TASK GOAL
Please set down every entry below exactly as given.

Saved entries
----

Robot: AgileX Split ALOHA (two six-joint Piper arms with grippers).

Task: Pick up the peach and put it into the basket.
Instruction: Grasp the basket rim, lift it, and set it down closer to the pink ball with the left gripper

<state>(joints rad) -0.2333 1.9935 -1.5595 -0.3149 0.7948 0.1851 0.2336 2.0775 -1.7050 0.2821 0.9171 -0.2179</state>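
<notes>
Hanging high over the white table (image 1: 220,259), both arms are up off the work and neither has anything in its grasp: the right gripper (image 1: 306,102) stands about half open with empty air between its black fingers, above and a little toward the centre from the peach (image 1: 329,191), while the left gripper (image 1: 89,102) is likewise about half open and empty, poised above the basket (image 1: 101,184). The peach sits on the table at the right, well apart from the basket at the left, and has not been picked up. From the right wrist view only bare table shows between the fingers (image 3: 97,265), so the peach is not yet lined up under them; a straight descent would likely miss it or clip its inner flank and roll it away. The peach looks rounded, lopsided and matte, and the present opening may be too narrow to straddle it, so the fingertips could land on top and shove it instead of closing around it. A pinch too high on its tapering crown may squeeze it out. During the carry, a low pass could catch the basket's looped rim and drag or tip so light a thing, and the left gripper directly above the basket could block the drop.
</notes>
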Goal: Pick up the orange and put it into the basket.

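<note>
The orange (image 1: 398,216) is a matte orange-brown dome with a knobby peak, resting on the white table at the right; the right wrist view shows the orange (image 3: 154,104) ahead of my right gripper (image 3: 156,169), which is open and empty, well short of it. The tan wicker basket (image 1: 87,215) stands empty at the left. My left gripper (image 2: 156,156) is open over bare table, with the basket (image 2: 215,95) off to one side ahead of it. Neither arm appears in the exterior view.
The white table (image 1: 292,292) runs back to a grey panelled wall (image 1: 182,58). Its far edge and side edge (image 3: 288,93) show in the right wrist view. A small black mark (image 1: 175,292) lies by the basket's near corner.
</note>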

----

YOUR SOLUTION
Robot: AgileX Split ALOHA (two six-joint Piper arms with grippers).

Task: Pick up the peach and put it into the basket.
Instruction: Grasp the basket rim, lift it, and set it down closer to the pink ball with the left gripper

<state>(joints rad) -0.2333 1.9935 -1.5595 -0.3149 0.7948 0.1851 0.2336 2.0775 -1.7050 0.2821 0.9171 -0.2179</state>
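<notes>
Hanging high over the white table (image 1: 220,259), both arms are up off the work and neither has anything in its grasp: the right gripper (image 1: 306,102) stands about half open with empty air between its black fingers, above and a little toward the centre from the peach (image 1: 329,191), while the left gripper (image 1: 89,102) is likewise about half open and empty, poised above the basket (image 1: 101,184). The peach sits on the table at the right, well apart from the basket at the left, and has not been picked up. From the right wrist view only bare table shows between the fingers (image 3: 97,265), so the peach is not yet lined up under them; a straight descent would likely miss it or clip its inner flank and roll it away. The peach looks rounded, lopsided and matte, and the present opening may be too narrow to straddle it, so the fingertips could land on top and shove it instead of closing around it. A pinch too high on its tapering crown may squeeze it out. During the carry, a low pass could catch the basket's looped rim and drag or tip so light a thing, and the left gripper directly above the basket could block the drop.
</notes>
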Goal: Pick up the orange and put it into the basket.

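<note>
The orange (image 1: 398,216) is a matte orange-brown dome with a knobby peak, resting on the white table at the right; the right wrist view shows the orange (image 3: 154,104) ahead of my right gripper (image 3: 156,169), which is open and empty, well short of it. The tan wicker basket (image 1: 87,215) stands empty at the left. My left gripper (image 2: 156,156) is open over bare table, with the basket (image 2: 215,95) off to one side ahead of it. Neither arm appears in the exterior view.
The white table (image 1: 292,292) runs back to a grey panelled wall (image 1: 182,58). Its far edge and side edge (image 3: 288,93) show in the right wrist view. A small black mark (image 1: 175,292) lies by the basket's near corner.
</note>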

This exercise is now done.